- What this task involves -
Leave the pictures out. Return the rest of the listing below exactly.
START Entries shown
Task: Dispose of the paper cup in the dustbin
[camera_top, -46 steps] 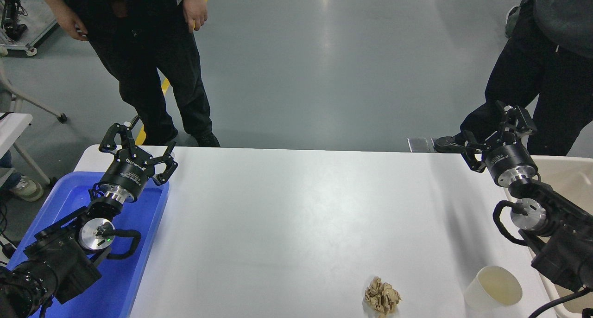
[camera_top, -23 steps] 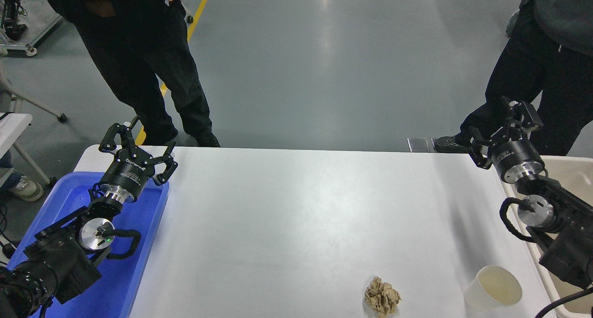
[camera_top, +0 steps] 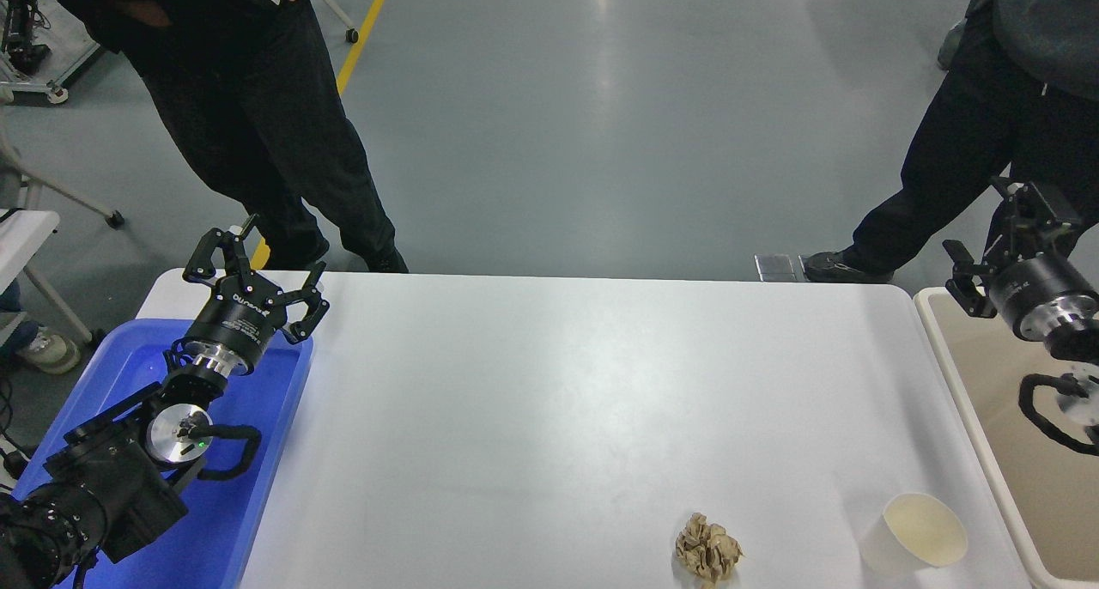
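Observation:
The paper cup (camera_top: 914, 533) stands upright near the table's front right corner, white outside and cream inside. The beige dustbin (camera_top: 970, 400) sits just past the table's right edge, its inside visible. My right gripper (camera_top: 1000, 228) hangs open and empty above the dustbin's far end, well behind the cup and away from it. My left gripper (camera_top: 253, 258) is parked open over the far end of the blue tray at the lower left.
A crumpled brown paper ball (camera_top: 708, 550) lies at the front edge, left of the cup. The blue tray (camera_top: 258, 486) takes up the table's left side. Two people in dark trousers stand beyond the far edge, at top left and top right.
My right arm has swung to the right, off the table and over the dustbin. The cup, paper ball and left arm have stayed put. The person at top left has shifted.

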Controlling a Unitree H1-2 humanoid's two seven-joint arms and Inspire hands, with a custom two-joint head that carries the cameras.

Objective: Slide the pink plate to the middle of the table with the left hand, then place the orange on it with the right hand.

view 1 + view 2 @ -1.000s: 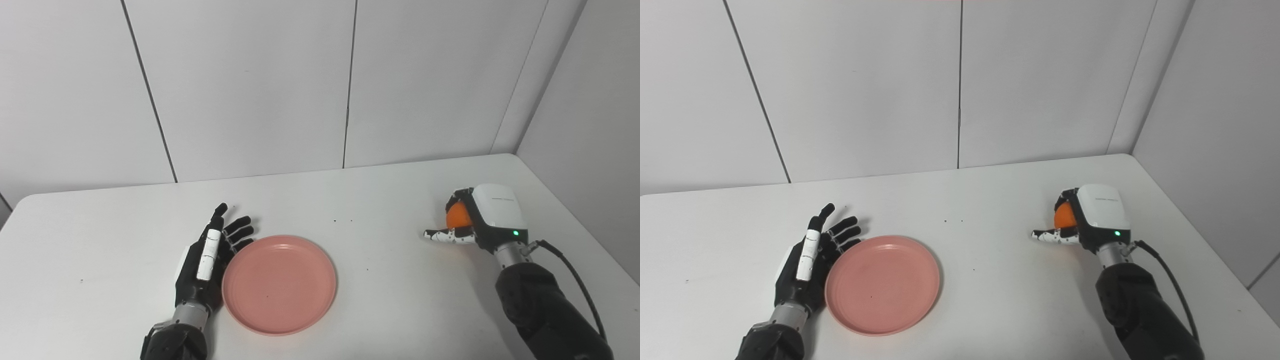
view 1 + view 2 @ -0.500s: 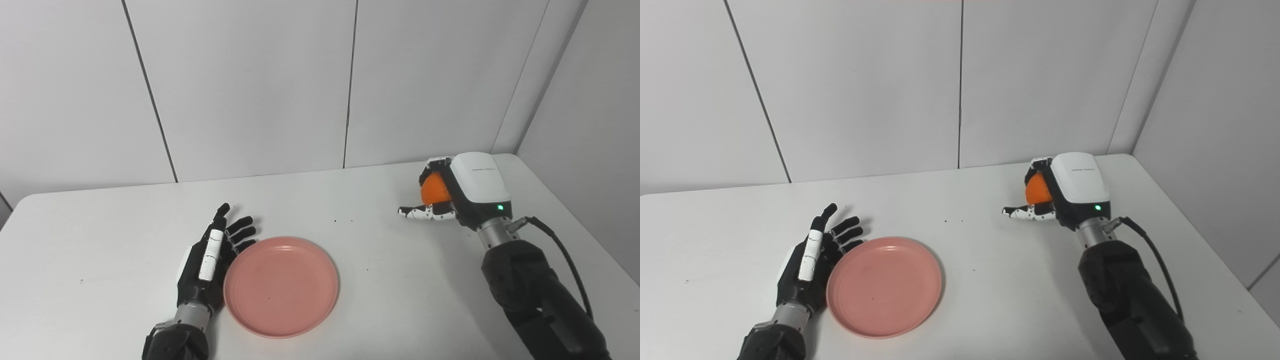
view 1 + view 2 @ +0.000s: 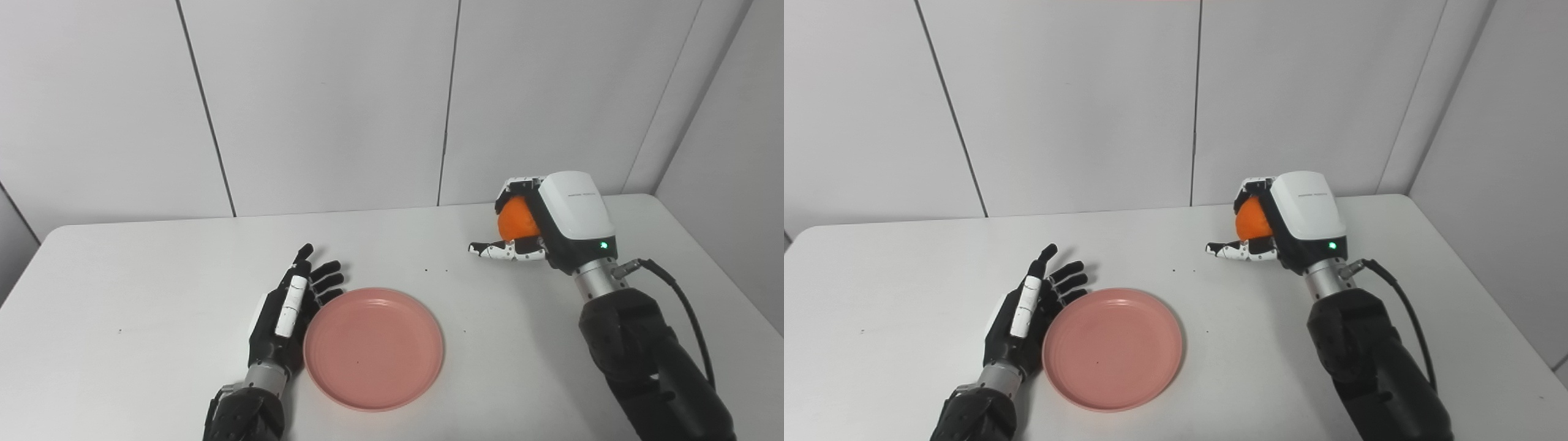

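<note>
You are looking at a white table (image 3: 153,343) set against pale wall panels (image 3: 331,104), with nothing on it but the task's things. Nearest you, the pink plate (image 3: 373,347) lies flat around the table's middle, so the slide looks done or nearly so. Your left hand (image 3: 288,315) rests edge-on against the plate's left rim, fingers spread and holding nothing; that flat, open pose suits pushing rather than gripping. It also braces the plate for the coming drop, though it may get in the way. Farther back and to the right, your right hand (image 3: 539,223) is clenched around the orange (image 3: 516,219), thumb stretched out below it, carried in the air well apart from the plate. Next, I judge, you bring it across and lower it over the plate's centre before letting go.
</note>
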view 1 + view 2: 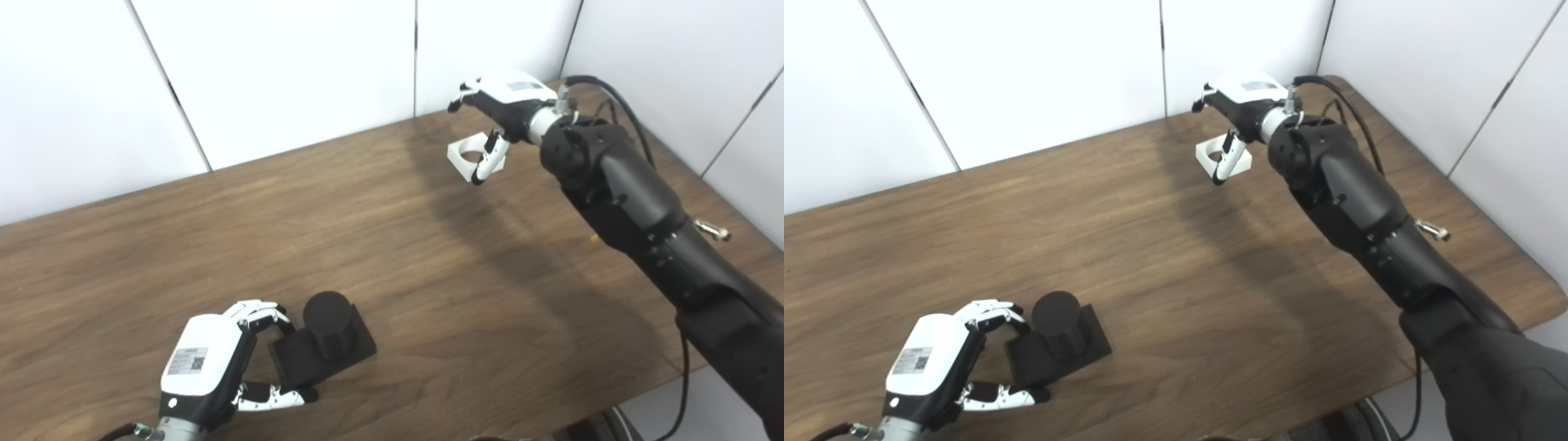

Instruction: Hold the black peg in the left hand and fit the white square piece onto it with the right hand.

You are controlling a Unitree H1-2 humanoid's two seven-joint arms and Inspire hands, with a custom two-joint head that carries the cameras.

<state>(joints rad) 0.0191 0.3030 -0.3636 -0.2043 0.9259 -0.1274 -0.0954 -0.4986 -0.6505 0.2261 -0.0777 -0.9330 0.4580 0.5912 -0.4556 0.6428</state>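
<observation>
Across the frame, edge to edge, you have these items, largest first:

Table [392, 202]: brown wood-grain top filling most of the picture, white wall panels behind it along the top.

Right arm [643, 214]: black, entering from the lower right corner and reaching up to the upper right of the frame, with a cable looping over it.

Left hand [226, 361]: lower left of the frame, white back plate towards you. Its fingers [260, 312] curl over the far side of the black base and the thumb lies along the near side, so you see it clasping the base.

Right hand [499, 110]: upper right of the frame, near the table's far edge. One finger hooks down across the white piece; you cannot tell whether it truly grips it.

Black peg [327, 324]: short upright cylinder on a flat square base, resting on the table at lower centre-left.

White square piece [468, 156]: small block with a round hole, at the right hand, well apart from the peg.
</observation>
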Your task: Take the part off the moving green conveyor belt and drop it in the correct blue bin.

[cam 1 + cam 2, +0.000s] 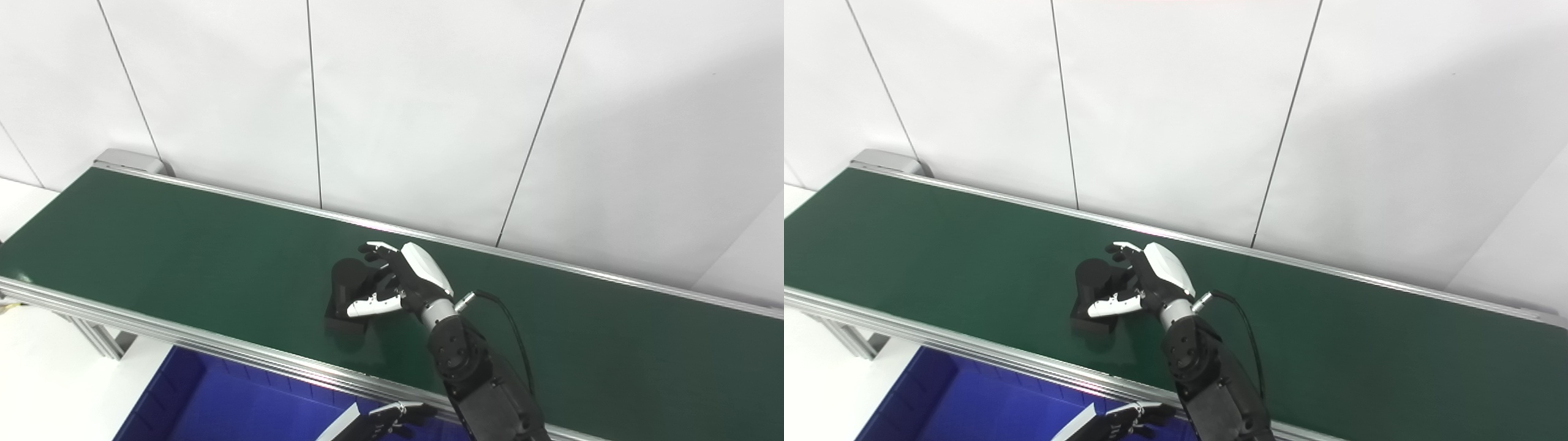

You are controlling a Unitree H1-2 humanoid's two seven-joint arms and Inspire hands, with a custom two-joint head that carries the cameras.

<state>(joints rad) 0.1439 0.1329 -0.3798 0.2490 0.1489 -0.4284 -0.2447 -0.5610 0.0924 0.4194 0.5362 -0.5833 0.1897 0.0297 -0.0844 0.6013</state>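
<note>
Right arm enters from 5 o'clock and reaches up and left over the green conveyor belt (153, 245). Right hand (401, 278) is turned palm toward 9 o'clock, fingers (375, 248) curled over the far side of the black part (346, 300) and thumb (367, 305) laid across its near face; whether the grasp is fully closed cannot be told. Part sits on the belt at mid-width, at 9 o'clock of the palm, touching it. Left hand (392, 419) is low at 6 o'clock, over the blue bin (184, 398), fingers bent, state unclear.
</note>
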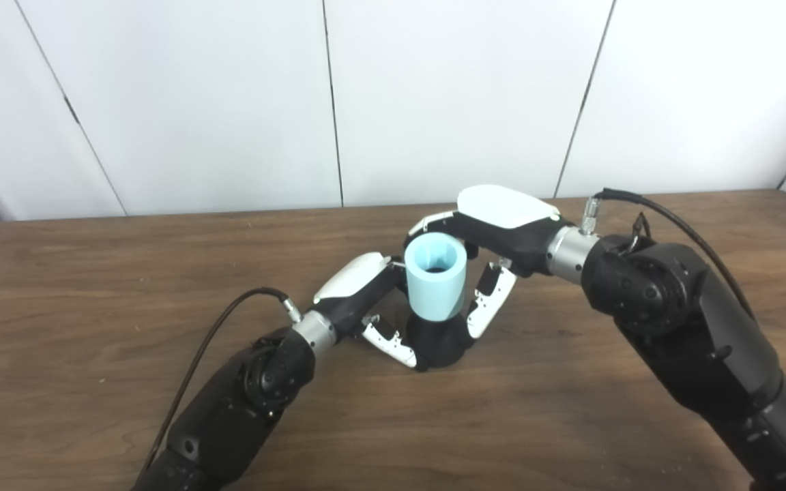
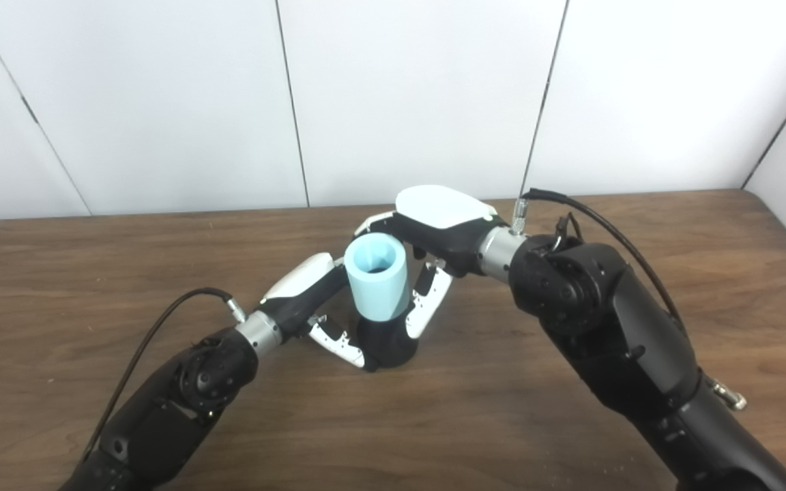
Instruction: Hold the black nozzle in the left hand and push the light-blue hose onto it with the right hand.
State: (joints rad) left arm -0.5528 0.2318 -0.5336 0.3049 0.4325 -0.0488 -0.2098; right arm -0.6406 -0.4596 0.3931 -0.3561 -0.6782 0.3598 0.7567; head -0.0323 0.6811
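Wood-grain counter [image 1: 161, 273]: left hand [image 1: 366, 300] grips black plastic nozzle [image 1: 437, 344]; right hand [image 1: 495, 232] clasps light-blue cylindrical hose [image 1: 435, 276] seated upright on it.

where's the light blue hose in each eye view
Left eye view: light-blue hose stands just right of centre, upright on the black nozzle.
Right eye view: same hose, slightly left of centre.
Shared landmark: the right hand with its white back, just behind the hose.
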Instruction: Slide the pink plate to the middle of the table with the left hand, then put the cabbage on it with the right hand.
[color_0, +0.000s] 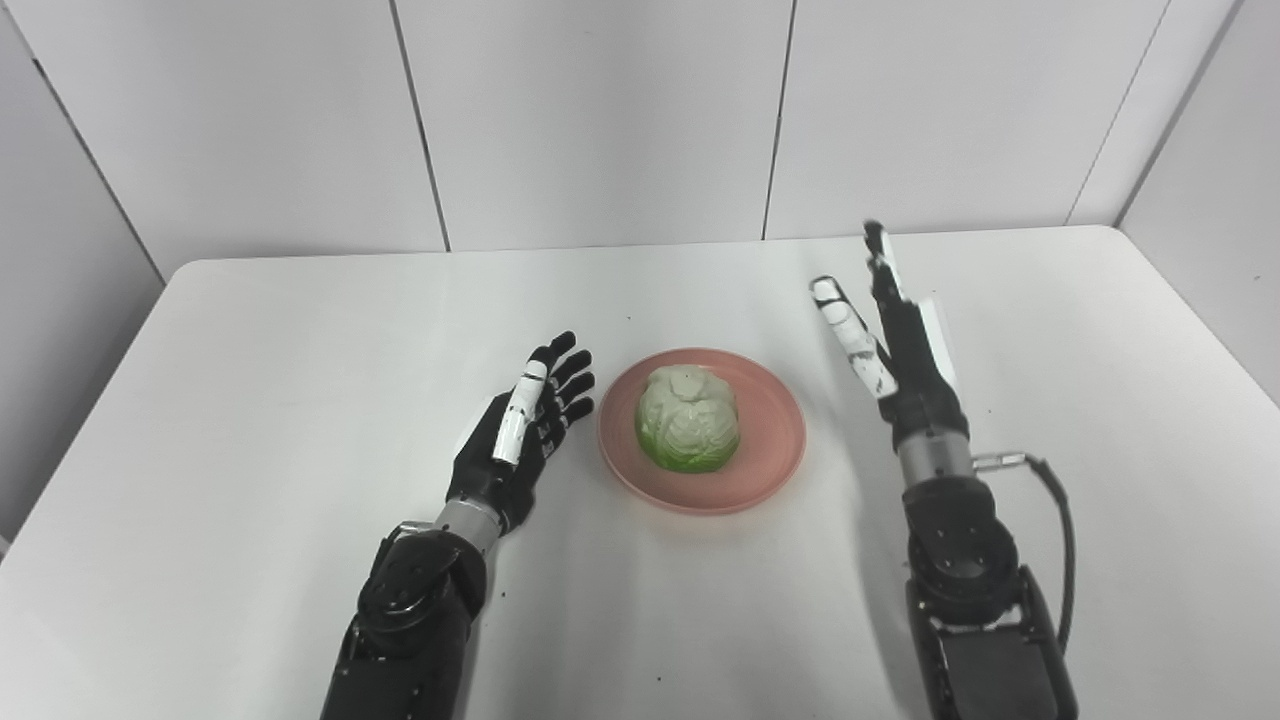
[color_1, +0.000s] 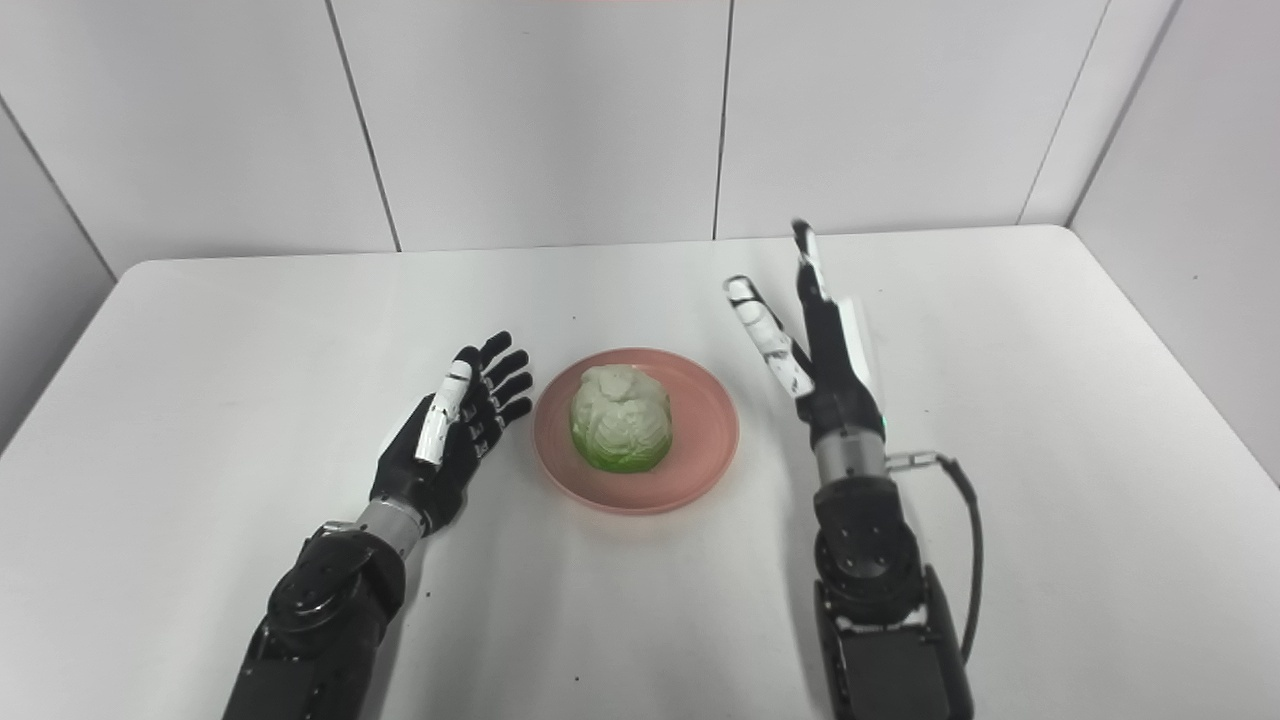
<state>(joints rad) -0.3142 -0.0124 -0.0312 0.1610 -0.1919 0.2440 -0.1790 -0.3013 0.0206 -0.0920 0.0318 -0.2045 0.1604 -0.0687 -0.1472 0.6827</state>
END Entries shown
- Output of the exercise -
Task: Dispose of the paper cup in the dustbin
[camera_top, -46 steps] 
[camera_top, -23 steps] 
[camera_top, +0 steps] 
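Observation:
The paper cup (camera_top: 914, 533) stands upright near the table's front right corner, white outside and cream inside. The beige dustbin (camera_top: 970, 400) sits just past the table's right edge, its inside visible. My right gripper (camera_top: 1000, 228) hangs open and empty above the dustbin's far end, well behind the cup and away from it. My left gripper (camera_top: 253, 258) is parked open over the far end of the blue tray at the lower left.
A crumpled brown paper ball (camera_top: 708, 550) lies at the front edge, left of the cup. The blue tray (camera_top: 258, 486) takes up the table's left side. Two people in dark trousers stand beyond the far edge, at top left and top right.
My right arm has swung to the right, off the table and over the dustbin. The cup, paper ball and left arm have stayed put. The person at top left has shifted.
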
Controlling a Unitree H1-2 humanoid's two seven-joint arms and Inspire hands, with a custom two-joint head that carries the cameras.

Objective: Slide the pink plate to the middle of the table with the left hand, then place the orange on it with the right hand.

view 1 + view 2 @ -1.000s: 
view 1 + view 2 @ -0.500s: 
view 1 + view 2 @ +0.000s: 

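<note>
You are looking at a white table (image 3: 153,343) set against pale wall panels (image 3: 331,104), with nothing on it but the task's things. Nearest you, the pink plate (image 3: 373,347) lies flat around the table's middle, so the slide looks done or nearly so. Your left hand (image 3: 288,315) rests edge-on against the plate's left rim, fingers spread and holding nothing; that flat, open pose suits pushing rather than gripping. It also braces the plate for the coming drop, though it may get in the way. Farther back and to the right, your right hand (image 3: 539,223) is clenched around the orange (image 3: 516,219), thumb stretched out below it, carried in the air well apart from the plate. Next, I judge, you bring it across and lower it over the plate's centre before letting go.
</note>
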view 1 + view 2: 

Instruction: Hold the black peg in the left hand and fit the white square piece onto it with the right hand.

You are controlling a Unitree H1-2 humanoid's two seven-joint arms and Inspire hands, with a custom two-joint head that carries the cameras.

<state>(joints rad) 0.0191 0.3030 -0.3636 -0.2043 0.9259 -0.1274 -0.0954 -0.4986 -0.6505 0.2261 -0.0777 -0.9330 0.4580 0.5912 -0.4556 0.6428</state>
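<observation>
Across the frame, edge to edge, you have these items, largest first:

Table [392, 202]: brown wood-grain top filling most of the picture, white wall panels behind it along the top.

Right arm [643, 214]: black, entering from the lower right corner and reaching up to the upper right of the frame, with a cable looping over it.

Left hand [226, 361]: lower left of the frame, white back plate towards you. Its fingers [260, 312] curl over the far side of the black base and the thumb lies along the near side, so you see it clasping the base.

Right hand [499, 110]: upper right of the frame, near the table's far edge. One finger hooks down across the white piece; you cannot tell whether it truly grips it.

Black peg [327, 324]: short upright cylinder on a flat square base, resting on the table at lower centre-left.

White square piece [468, 156]: small block with a round hole, at the right hand, well apart from the peg.
</observation>
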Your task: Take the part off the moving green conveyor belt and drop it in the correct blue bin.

[cam 1 + cam 2, +0.000s] 

You are controlling a Unitree H1-2 humanoid's two seven-joint arms and Inspire hands, with a custom two-joint head that carries the cameras.

<state>(joints rad) 0.1439 0.1329 -0.3798 0.2490 0.1489 -0.4284 -0.2447 -0.5610 0.0924 0.4194 0.5362 -0.5833 0.1897 0.0297 -0.0844 0.6013</state>
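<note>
Right arm enters from 5 o'clock and reaches up and left over the green conveyor belt (153, 245). Right hand (401, 278) is turned palm toward 9 o'clock, fingers (375, 248) curled over the far side of the black part (346, 300) and thumb (367, 305) laid across its near face; whether the grasp is fully closed cannot be told. Part sits on the belt at mid-width, at 9 o'clock of the palm, touching it. Left hand (392, 419) is low at 6 o'clock, over the blue bin (184, 398), fingers bent, state unclear.
</note>
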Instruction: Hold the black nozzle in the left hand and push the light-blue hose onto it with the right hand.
State: (joints rad) left arm -0.5528 0.2318 -0.5336 0.3049 0.4325 -0.0488 -0.2098; right arm -0.6406 -0.4596 0.3931 -0.3561 -0.6782 0.3598 0.7567; head -0.0323 0.6811
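Wood-grain counter [image 1: 161, 273]: left hand [image 1: 366, 300] grips black plastic nozzle [image 1: 437, 344]; right hand [image 1: 495, 232] clasps light-blue cylindrical hose [image 1: 435, 276] seated upright on it.

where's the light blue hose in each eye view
Left eye view: light-blue hose stands just right of centre, upright on the black nozzle.
Right eye view: same hose, slightly left of centre.
Shared landmark: the right hand with its white back, just behind the hose.
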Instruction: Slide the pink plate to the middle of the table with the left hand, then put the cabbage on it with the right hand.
[color_0, +0.000s] 
[color_1, +0.000s] 
<state>(joints rad) -0.3142 -0.0124 -0.0312 0.1610 -0.1919 0.2440 -0.1790 -0.3013 0.0206 -0.0920 0.0318 -0.2045 0.1604 -0.0687 -0.1472 0.6827</state>

Nothing more is needed to finish the exercise.